Generalizing to Other Domains
Mitigation Strategies
Differential Privacy (DP) is used to safeguard the privacy of individuals in a dataset. The principle behind DF is that the presence or absence of any particular datapoint does not significantly effect the result. This ensures individual privacy.
TensorFlow Privacy (TFP) is a library that expands on preexisting TensorFlow capabilities in order to allow for the integration of DP with machine learning training.
In order to implement DP with the target model, we need to make a number of changes:
Gradient Clipping: Gradients are clipped so that their L2 norms are no larger than a specified amount (l2_norm_clip). This allows us to ensure that no one example can have too large of an effect.
Noise Addition: Once the gradients are clipped, we add Gaussian noise to the gradients as well. This noise makes it even more difficult to be able to identify whether or not any one data point is included in the training dataset.
Microbatches: The splitting of the datasets into mircrobatches enables a finer level of control over how much impact each example has.
Differentially Private Optimizer: A specialized optimizer, DPKerasAdamOptimizer, will be used to be able to compute the modified gradients.
Sparse Categorical Crossentropy: The loss function is such that it can work with a per-example setup. This to the end that the loss is considered separately for each example during the gradient calculation.
The train_step function is where the differential privacy tools are used. The gradients are calculated with respect to the loss, clipped, noise is added, and then the optimizer will update the model's weights.
The second-stage layers of a model are the layers that are closest to the output end of the model.
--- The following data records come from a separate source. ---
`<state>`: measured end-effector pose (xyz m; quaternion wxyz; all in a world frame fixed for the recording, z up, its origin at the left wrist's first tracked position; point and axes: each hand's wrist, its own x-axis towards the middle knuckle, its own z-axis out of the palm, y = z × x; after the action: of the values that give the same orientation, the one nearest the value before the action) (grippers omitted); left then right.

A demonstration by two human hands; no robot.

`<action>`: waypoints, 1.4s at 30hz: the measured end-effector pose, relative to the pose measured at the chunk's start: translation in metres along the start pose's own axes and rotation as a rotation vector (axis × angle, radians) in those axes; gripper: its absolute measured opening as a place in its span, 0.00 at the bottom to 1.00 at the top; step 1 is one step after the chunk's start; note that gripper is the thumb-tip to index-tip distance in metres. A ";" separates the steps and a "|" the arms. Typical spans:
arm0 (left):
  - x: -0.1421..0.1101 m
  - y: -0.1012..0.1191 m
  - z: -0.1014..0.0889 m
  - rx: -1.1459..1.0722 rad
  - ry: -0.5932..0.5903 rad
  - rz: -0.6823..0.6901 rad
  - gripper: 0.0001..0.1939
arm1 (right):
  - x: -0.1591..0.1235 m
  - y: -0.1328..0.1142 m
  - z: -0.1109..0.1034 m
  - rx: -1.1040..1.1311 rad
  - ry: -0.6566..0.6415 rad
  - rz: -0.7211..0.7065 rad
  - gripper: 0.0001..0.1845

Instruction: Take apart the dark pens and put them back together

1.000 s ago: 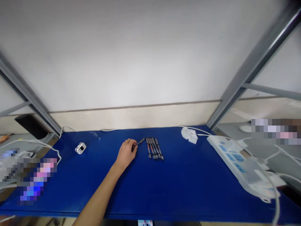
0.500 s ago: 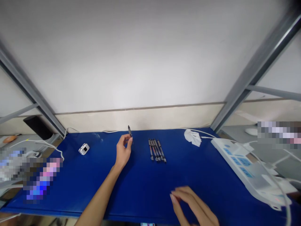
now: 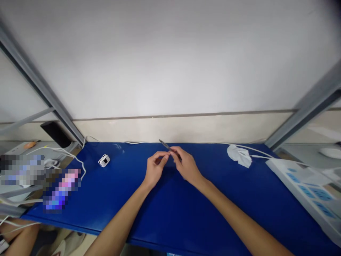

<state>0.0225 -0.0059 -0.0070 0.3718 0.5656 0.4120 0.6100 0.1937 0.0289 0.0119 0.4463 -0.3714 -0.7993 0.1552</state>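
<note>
A dark, slim pen (image 3: pixel 164 143) slants up and to the left from between my two hands, over the back half of the blue tabletop. My left hand (image 3: pixel 155 168) is closed, its thumb and fingertips pinching the pen's lower part. Fingertip to fingertip with it, my right hand (image 3: pixel 185 164) is also closed and grips the pen near the same spot. Fingers cover the pen's lower end. The row of pens seen earlier on the table is hidden behind my right hand.
On the blue table (image 3: pixel 170 209) lie a small white device with a dark screen (image 3: pixel 104 160) at left, a crumpled white tissue (image 3: pixel 239 155) at back right, and a large white power strip (image 3: pixel 303 192) at right. White cables run along the wall. Another person's limb (image 3: pixel 22 238) shows lower left.
My right hand has come up from the table's front to meet my left hand and grip the pen. The pen now leans further left. The view has shifted somewhat.
</note>
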 end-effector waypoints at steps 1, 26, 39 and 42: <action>0.001 0.000 -0.001 0.019 0.011 -0.005 0.17 | -0.001 0.006 -0.002 -0.017 0.057 -0.016 0.16; 0.001 -0.004 -0.003 -0.263 0.091 -0.137 0.15 | -0.024 0.007 -0.012 -0.348 -0.148 -0.192 0.19; 0.002 0.010 -0.006 -0.360 -0.044 -0.195 0.22 | -0.022 0.006 -0.015 -0.383 -0.185 -0.192 0.17; 0.002 0.009 -0.005 -0.323 -0.062 -0.206 0.17 | -0.022 0.008 -0.014 -0.420 -0.186 -0.168 0.17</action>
<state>0.0175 -0.0079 0.0025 0.5309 0.4720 0.3526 0.6091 0.2157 0.0173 0.0017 0.2951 -0.3721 -0.8798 -0.0184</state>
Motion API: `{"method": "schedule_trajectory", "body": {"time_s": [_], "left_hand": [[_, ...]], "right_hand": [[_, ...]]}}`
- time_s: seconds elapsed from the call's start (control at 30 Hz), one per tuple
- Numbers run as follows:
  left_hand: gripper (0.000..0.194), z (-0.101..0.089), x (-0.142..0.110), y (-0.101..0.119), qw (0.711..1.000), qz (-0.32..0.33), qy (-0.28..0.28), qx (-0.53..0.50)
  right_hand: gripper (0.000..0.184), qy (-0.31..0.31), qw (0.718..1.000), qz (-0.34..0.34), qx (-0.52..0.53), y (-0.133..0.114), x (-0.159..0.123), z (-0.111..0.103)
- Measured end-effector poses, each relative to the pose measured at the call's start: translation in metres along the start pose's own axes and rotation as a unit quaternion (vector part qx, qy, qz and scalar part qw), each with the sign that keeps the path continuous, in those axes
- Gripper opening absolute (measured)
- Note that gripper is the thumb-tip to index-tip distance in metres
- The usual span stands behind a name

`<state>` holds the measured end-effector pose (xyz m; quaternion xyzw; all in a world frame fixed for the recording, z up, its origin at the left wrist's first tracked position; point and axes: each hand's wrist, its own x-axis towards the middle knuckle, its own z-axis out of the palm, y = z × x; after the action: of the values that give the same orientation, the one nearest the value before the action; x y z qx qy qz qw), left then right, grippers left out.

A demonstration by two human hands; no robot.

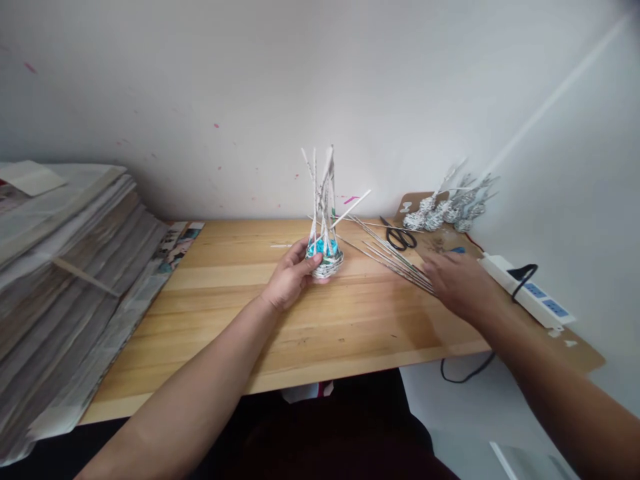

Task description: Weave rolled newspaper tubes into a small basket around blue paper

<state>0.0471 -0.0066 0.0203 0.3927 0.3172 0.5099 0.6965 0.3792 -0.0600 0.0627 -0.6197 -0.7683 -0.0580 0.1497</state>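
My left hand (293, 275) is closed around a small woven paper basket (327, 268) above the wooden table, its thumb across the near side. Bright blue material shows inside the basket, and several thin white paper rods rise from its rim. One rod slants out to the right. Over the right part of the table, my right hand (453, 277) is at the near ends of a bundle of rolled paper sticks (395, 261). That hand is somewhat blurred and its fingertips are hidden, so I cannot tell whether it grips the sticks.
Black-handled scissors (399, 235) lie behind the sticks. Woven paper balls with stems (443, 210) sit in the back right corner. A white power strip (527, 287) with a black cord runs along the right edge. A tall newspaper stack (65, 293) stands on the left.
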Motion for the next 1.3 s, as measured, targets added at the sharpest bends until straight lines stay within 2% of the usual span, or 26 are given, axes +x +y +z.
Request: {"method": "schedule_trajectory", "body": {"time_s": [0.03, 0.1, 0.17, 0.2, 0.3, 0.37, 0.43, 0.57, 0.77, 0.87, 0.93, 1.0, 1.07, 1.13, 1.3], "left_hand": [[0.063, 0.0, 0.0, 0.0, 1.0, -0.005, -0.003, 0.0], [0.063, -0.001, 0.0, 0.0, 1.0, -0.015, -0.007, -0.002], [0.062, -0.002, 0.001, 0.0, 1.0, -0.02, -0.008, -0.011], [0.06, -0.002, 0.001, -0.001, 1.0, -0.022, -0.008, -0.018], [0.054, -0.004, 0.005, -0.002, 0.999, -0.02, -0.007, -0.047], [0.048, -0.004, 0.007, -0.003, 0.998, -0.008, 0.004, -0.068], [0.042, -0.004, 0.01, -0.004, 0.996, 0.008, 0.021, -0.083], [0.039, -0.003, 0.012, -0.005, 0.995, 0.009, 0.037, -0.092], [0.04, -0.003, 0.012, -0.008, 0.994, -0.005, 0.065, -0.088], [0.04, -0.003, 0.012, -0.009, 0.994, 0.002, 0.084, -0.074], [0.041, -0.004, 0.013, -0.009, 0.993, 0.006, 0.097, -0.063], [0.042, -0.005, 0.013, -0.008, 0.993, 0.008, 0.101, -0.052], [0.043, -0.005, 0.012, -0.008, 0.994, 0.012, 0.097, -0.041], [0.044, -0.005, 0.012, -0.008, 0.995, 0.016, 0.09, -0.035], [0.045, -0.004, 0.01, -0.013, 0.997, 0.012, 0.07, -0.039]], "right_hand": [[0.039, -0.012, 0.998, -0.014, 0.067, -0.019, 0.006, 0.004], [0.049, -0.026, 0.977, 0.015, 0.213, -0.057, 0.017, 0.015], [0.075, -0.073, 0.944, 0.025, 0.321, -0.091, 0.029, 0.03], [0.089, -0.077, 0.932, 0.024, 0.353, -0.106, 0.034, 0.038], [0.11, -0.048, 0.908, -0.043, 0.415, -0.14, 0.051, 0.059], [0.113, -0.018, 0.9, -0.051, 0.432, -0.154, 0.062, 0.069], [0.108, 0.011, 0.904, -0.031, 0.427, -0.164, 0.071, 0.075], [0.089, 0.04, 0.916, 0.034, 0.399, -0.173, 0.079, 0.08], [0.077, 0.039, 0.938, 0.027, 0.343, -0.172, 0.08, 0.088], [0.073, 0.035, 0.939, 0.019, 0.342, -0.171, 0.08, 0.094], [0.076, 0.036, 0.931, 0.011, 0.364, -0.171, 0.079, 0.098], [0.088, 0.036, 0.92, 0.011, 0.391, -0.17, 0.079, 0.102], [0.101, 0.035, 0.913, 0.025, 0.405, -0.17, 0.078, 0.105], [0.104, 0.033, 0.911, 0.044, 0.409, -0.171, 0.077, 0.105], [0.064, 0.043, 0.906, 0.051, 0.417, -0.173, 0.077, 0.097]]}}
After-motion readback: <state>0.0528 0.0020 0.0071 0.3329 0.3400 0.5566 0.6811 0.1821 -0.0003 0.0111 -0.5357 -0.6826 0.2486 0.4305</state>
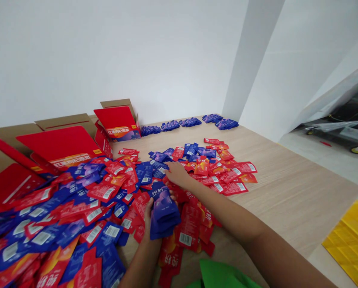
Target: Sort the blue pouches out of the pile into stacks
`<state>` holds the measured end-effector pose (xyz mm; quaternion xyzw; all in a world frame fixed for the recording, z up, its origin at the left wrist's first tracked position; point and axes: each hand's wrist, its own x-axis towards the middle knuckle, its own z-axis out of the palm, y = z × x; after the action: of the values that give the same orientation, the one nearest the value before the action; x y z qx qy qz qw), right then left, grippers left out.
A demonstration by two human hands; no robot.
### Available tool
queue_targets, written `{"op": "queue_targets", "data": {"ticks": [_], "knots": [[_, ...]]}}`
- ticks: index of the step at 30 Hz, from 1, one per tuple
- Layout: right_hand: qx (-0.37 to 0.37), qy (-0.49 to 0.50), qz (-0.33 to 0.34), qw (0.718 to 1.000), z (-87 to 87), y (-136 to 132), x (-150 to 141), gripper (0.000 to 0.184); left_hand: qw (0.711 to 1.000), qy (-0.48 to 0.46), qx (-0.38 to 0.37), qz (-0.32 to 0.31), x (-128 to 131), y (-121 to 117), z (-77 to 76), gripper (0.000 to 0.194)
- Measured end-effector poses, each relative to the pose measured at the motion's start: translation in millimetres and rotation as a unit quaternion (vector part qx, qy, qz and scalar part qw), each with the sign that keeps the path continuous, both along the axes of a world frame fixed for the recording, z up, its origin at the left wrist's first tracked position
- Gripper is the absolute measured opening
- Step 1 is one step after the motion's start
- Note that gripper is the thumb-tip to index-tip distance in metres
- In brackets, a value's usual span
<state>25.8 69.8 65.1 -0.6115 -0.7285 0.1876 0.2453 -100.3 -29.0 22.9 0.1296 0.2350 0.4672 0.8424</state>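
My left hand (148, 218) is closed around a stack of blue sachets (164, 208), held upright just above the table. My right hand (177, 174) reaches forward into a scattered pile of red and blue sachets (107, 192), palm down, fingertips resting on a blue sachet (159, 173) near the pile's middle. Its fingers look loosely curled; I cannot see anything gripped in them.
Red cartons with open flaps (119, 122) and flat cardboard (65, 122) stand at the back left. Neat rows of blue sachets (191, 122) line the wall. The wooden table (287, 188) ends at the right, beside a yellow mat (353, 236). Green cloth (221, 276) lies below.
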Motion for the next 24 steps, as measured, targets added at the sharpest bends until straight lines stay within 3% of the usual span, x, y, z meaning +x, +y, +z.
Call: {"op": "queue_targets", "data": {"ticks": [5,11,15,21,24], "knots": [[-0.075,-0.005,-0.041,0.996,-22.7,43.3,-12.2,0.035,0.999,-0.050,-0.011,0.001,0.9,1.1,-6.1,0.045],[-0.112,0.038,-0.052,0.992,-38.1,55.6,-15.6,0.017,0.998,-0.050,-0.034,0.020,1.7,1.9,-6.9,0.045],[-0.085,0.079,-0.045,0.992,-34.8,52.9,-9.9,0.005,0.998,-0.046,-0.043,0.020,1.5,2.1,-5.5,0.047],[-0.010,0.091,-0.055,0.994,-16.8,42.8,10.8,0.020,0.997,-0.060,-0.051,0.020,1.9,2.6,-7.4,0.045],[-0.006,0.054,-0.050,0.997,-17.0,36.6,12.9,0.020,0.996,-0.067,-0.053,0.014,2.2,3.1,-8.7,0.046]]}}
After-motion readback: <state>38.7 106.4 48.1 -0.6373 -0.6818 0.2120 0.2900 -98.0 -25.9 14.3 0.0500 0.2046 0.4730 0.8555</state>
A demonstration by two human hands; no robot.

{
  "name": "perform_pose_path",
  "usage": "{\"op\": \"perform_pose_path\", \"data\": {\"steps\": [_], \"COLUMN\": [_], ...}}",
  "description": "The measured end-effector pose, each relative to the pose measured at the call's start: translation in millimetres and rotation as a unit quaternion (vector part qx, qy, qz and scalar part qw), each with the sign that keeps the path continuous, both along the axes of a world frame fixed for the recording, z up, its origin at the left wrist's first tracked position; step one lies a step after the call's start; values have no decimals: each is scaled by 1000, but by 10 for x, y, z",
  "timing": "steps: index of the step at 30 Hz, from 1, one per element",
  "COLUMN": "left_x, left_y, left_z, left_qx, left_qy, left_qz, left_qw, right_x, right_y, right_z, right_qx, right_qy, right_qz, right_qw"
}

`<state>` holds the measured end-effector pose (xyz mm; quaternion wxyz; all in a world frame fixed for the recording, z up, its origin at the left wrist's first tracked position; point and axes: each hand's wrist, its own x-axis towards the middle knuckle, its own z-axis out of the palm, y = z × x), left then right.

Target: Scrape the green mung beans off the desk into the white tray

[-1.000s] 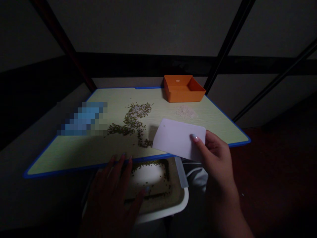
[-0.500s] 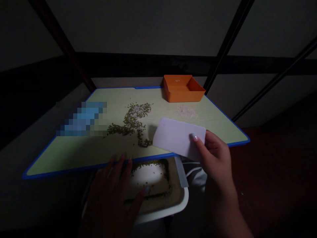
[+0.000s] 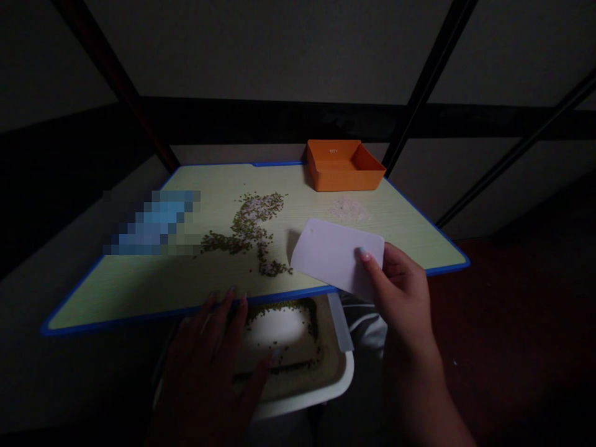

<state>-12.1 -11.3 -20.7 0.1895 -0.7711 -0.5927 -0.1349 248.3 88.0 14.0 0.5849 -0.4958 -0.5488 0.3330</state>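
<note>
My right hand (image 3: 400, 285) grips a flat white plastic scraper (image 3: 338, 254) by its right end, thumb on top. The scraper's left edge is just right of a scattered pile of small green beans (image 3: 254, 220) mixed with pale grains, on the pale yellow tabletop (image 3: 153, 292). My left hand (image 3: 209, 347) has its fingers spread at the table's front edge, over a white basin (image 3: 342, 388). Inside that basin, more small beans line the corners and sides. A thin heap of pale grains (image 3: 349, 210) lies beyond the scraper.
An orange open box (image 3: 347, 180) stands at the table's back right. A blurred-out blue object (image 3: 156, 220) lies at the left. Blue edging (image 3: 447, 269) runs round the tabletop, and a panelled wall (image 3: 261, 56) rises behind.
The scraper, in my right hand, has tilted and its left edge has shifted slightly right, off the near end of the bean pile. My left hand has hardly moved.
</note>
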Motion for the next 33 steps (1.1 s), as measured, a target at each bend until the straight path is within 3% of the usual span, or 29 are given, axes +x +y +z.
{"op": "perform_pose_path", "data": {"steps": [7, 16, 33], "left_x": [7, -55, 18], "left_y": [2, 2, 4], "left_z": [20, -52, 14], "left_qx": [5, -7, -3], "left_qy": [7, 11, -2], "left_qz": [-4, 0, -4], "left_qw": [1000, 1000, 1000], "right_x": [10, 75, 58], "right_y": [-39, -54, -65], "right_z": [3, 32, 17], "right_qx": [-16, -18, -26], "right_qy": [19, 26, 49], "right_qz": [26, 8, 33], "right_qw": [999, 999, 998]}}
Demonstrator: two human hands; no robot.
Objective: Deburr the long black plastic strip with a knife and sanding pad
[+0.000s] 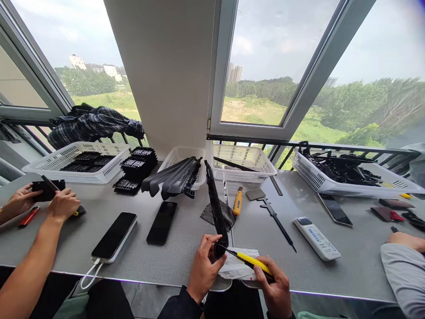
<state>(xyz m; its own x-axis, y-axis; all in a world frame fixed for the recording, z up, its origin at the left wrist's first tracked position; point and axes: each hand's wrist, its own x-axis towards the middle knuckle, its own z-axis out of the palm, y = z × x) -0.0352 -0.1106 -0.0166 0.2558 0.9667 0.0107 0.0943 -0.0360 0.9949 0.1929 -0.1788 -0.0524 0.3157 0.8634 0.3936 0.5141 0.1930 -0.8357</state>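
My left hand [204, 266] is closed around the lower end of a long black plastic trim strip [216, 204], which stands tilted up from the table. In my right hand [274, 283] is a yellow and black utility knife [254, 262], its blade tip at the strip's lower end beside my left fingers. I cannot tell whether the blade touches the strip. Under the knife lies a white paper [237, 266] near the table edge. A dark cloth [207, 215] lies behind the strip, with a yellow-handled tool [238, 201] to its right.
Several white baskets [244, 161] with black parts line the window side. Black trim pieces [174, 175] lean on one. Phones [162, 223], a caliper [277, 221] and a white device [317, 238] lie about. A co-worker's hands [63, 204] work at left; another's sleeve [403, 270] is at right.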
Usually, an adversary would not have access to the final output. instead, it may only have access to the "middle" features of the model.
By cutting off the second-stage layers, we're able to simulate the adversary's limited access to the target model.
The idea behind saving the stage-one model's weights is primarily based on the desire to achieve the following:
Consistency
Transfer Learning
Isolation of Variables
This is a very similar process to training a model normally; however, some considerations must be made given the fact that we are implementing DF.
The training routine for the adversary:
Defining the Loss Function: The adversary uses a Mean Squared Error (MSE) loss function.
Optimization: Adam.
Metrics: The MSE is also used to measure performance.
Training Step: The adversary gets intermediate representations from the target model and attempts to reconstruct the original images. The gradients are calculated based on the MSE, and they are applied to the adversary's model parameters.
Early stopping is implemented to prevent overfitting.
For testing and evaluation:
Testing Setup: The adversary is tested using a separate dataset that that it wasn't trained on.
Performance Metrics: The adversary's performance is measured using the Mean Squared Error between the reconstructed images and the original images.
Differential Privacy Considerations: The ability of the adversary to reconstruct the original images based on what it receives from the DP model's output is indicative of the achieved privacy level.